Apesar disso, não havia um tempo limite definido para o acordo, até que os seqüestradores ameaçaram matar o bebê, determinando a decisão rápida de invasão. Essa decisão, tão importante e de alto risco, foi tomada ao final do prazo limite. Isso, de certa forma, poderia prejudicar o acordo, além de não ser a melhor alternativa para tanto.
O comportamento ético pode ser notado através do componente legal da situação, no qual a determinação juridica de certas atitudes estava preestabelecida, por exemplo, o chefe do comando da operação ter poder legal para prender qualquer sujeito que esteja cometendo um delito, ou invadir uma residência, se lá estiver sendo cometido um crime.
Outro componente da ética é a livre escolha, em que, no caso, o chefe do comando pode decidir, dentro das circunstâncias, qual o melhor modo de agir. Esse componente também deu sustentação à ética popular, ou seja, o comandante buscou a aprovação da sociedade para invadir a residência, independente de causar a morte de alguns reféns. Desejava-se, dessa forma, considerar questões impostas pela coletividade, e não gerar uma revolução ética, com os possíveis resultados negativos advindos da invasão. É certo que a tomada de decisão conforme uma ética teve um certo enfoque utilitário, produzindo o maior bem para o maior número possível de pessoas.

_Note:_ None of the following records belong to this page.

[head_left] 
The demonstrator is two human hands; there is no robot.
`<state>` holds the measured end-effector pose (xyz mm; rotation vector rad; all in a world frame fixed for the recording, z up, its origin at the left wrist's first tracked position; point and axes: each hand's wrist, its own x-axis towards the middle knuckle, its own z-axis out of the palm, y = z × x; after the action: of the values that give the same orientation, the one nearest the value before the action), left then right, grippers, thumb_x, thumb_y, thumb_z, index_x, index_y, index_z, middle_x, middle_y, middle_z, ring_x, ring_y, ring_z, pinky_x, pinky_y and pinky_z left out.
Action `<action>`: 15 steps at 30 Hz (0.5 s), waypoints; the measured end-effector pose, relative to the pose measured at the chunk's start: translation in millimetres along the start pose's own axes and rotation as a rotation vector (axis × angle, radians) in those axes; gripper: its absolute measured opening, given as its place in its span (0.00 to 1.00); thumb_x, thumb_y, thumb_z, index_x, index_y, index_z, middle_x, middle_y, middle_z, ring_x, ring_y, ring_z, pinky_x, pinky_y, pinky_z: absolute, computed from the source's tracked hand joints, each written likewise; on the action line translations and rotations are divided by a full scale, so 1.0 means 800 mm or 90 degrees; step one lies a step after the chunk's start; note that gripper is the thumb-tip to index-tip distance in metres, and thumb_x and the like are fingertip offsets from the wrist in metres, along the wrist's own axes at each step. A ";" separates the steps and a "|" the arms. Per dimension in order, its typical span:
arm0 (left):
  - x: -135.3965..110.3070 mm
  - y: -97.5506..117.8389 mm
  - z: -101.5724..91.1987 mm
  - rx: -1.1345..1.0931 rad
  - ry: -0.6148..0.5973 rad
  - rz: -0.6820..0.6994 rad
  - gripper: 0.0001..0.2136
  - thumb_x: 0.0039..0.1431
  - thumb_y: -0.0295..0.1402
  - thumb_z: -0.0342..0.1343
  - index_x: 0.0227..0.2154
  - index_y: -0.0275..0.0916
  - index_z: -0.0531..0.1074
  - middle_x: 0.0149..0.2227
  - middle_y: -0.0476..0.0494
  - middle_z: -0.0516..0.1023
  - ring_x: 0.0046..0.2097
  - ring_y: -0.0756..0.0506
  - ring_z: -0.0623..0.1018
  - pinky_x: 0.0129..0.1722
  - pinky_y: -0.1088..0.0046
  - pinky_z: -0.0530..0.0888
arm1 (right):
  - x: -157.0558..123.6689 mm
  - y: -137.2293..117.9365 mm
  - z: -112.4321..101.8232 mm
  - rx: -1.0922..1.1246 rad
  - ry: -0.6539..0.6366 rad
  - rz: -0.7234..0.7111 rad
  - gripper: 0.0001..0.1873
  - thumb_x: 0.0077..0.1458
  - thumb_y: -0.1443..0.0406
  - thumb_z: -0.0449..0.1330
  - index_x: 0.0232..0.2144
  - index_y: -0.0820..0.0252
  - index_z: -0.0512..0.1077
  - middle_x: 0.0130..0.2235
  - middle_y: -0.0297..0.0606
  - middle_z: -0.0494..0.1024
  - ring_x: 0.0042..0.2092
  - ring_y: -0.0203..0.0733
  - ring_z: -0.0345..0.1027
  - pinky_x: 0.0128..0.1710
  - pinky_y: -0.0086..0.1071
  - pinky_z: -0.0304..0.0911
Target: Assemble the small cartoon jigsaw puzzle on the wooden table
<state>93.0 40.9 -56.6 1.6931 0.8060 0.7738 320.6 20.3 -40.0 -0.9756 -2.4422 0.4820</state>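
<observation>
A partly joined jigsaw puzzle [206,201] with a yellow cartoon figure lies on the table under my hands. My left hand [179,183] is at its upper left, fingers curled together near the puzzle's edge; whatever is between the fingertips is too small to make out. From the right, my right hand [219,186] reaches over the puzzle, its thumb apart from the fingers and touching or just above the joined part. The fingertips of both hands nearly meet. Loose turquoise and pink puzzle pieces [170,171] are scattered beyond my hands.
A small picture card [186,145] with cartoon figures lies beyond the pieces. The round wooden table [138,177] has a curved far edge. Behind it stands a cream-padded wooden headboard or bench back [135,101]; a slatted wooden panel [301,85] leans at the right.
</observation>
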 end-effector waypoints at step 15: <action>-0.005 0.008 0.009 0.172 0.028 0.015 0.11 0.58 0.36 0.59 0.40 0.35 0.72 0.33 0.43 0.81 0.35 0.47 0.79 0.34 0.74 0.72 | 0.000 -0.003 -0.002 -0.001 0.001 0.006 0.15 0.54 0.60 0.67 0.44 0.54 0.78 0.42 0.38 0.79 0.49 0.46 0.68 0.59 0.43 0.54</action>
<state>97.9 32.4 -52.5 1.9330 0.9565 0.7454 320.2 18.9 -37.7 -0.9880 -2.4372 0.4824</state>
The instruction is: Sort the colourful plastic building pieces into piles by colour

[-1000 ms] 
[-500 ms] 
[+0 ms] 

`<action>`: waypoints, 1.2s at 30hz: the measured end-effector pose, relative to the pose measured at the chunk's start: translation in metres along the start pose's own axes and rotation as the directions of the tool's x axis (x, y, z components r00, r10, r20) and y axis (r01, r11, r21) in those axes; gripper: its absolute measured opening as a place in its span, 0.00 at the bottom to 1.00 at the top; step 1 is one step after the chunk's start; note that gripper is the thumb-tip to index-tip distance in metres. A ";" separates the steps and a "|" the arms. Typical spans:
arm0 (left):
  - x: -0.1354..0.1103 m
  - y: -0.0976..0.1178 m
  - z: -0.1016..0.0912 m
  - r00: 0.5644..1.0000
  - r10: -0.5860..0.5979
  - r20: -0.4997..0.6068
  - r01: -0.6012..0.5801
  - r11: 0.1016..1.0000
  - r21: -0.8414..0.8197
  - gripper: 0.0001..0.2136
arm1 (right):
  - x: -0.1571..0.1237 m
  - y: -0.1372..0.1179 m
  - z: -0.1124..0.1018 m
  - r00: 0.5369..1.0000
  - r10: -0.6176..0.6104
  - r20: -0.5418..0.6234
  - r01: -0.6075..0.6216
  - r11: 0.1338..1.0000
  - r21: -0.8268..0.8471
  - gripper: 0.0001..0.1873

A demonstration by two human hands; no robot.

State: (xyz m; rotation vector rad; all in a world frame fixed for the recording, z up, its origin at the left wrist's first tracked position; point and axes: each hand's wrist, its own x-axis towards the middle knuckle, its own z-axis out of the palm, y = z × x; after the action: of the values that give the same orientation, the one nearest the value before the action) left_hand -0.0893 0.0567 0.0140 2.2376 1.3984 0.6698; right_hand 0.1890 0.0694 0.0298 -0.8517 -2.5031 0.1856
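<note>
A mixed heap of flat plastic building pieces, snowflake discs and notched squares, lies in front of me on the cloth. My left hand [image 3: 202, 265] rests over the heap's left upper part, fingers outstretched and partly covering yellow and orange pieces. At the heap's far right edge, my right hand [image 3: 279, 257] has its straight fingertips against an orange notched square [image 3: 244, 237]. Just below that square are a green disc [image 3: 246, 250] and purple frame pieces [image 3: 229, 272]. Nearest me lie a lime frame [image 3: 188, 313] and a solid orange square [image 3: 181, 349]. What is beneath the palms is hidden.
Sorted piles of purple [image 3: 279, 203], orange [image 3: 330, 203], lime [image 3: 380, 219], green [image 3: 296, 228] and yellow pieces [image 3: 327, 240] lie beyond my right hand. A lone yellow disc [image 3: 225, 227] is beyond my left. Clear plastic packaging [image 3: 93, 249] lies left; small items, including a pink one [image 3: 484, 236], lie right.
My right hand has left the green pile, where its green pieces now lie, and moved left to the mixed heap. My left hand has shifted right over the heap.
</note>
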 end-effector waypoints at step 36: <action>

O estilo de negociação presente, segundo classificação de Jung, é o restritivo, visto que o acordo só se realiza a força e não há cooperação por parte dos envolvidos, agindo cada um em seu próprio interesse. Segundo Gottschalk (Apud Rojot, 1991), o estilo mais característico é o duro, usado pelos policiais. As principais características que a confirmam, no caso, são: procurar manter o controle da situação, assumir o risco de ferir os reféns, bem como a presença dinâmica, no que diz respeito a forçar os assaltantes a se renderem. Também é possível verificar elementos do estilo contestador nos policiais, visto que não era possível incorporar outras tentativas de resolução do conflito.
O conflito entre policiais e assaltantes pode ser caracterizado como terminal. Assim, os envolvidos atacam e contra-atacam para defender sua posição, procurando desenvolver um estereótipo negativo do oponente. Além do mais, o enfoque dado para solucionar o impasse (negociação dos reféns) foi o da dominação e da conquista, utilizado pelos policiais de forma que estes pudessem resolver de forma rápida e decisiva o problema, utilizando dos poderes que lhes cabiam.
E, de fato, em virtude do exposto, a última e única alternativa, invasão da residência, foi posta em prática. Foram mortos todos os seqüestradores, e ferida a babá do recém-nascido. Infelizmente, tudo era previsto, sendo realmente necessário que o fato terminasse dessa forma, ganha-perde. Aliás, as conseqüências poderiam ter sido ainda mais graves, tendo sido inclusive previsto pela polícia que os mortos e feridos poderiam ter sido em número maior.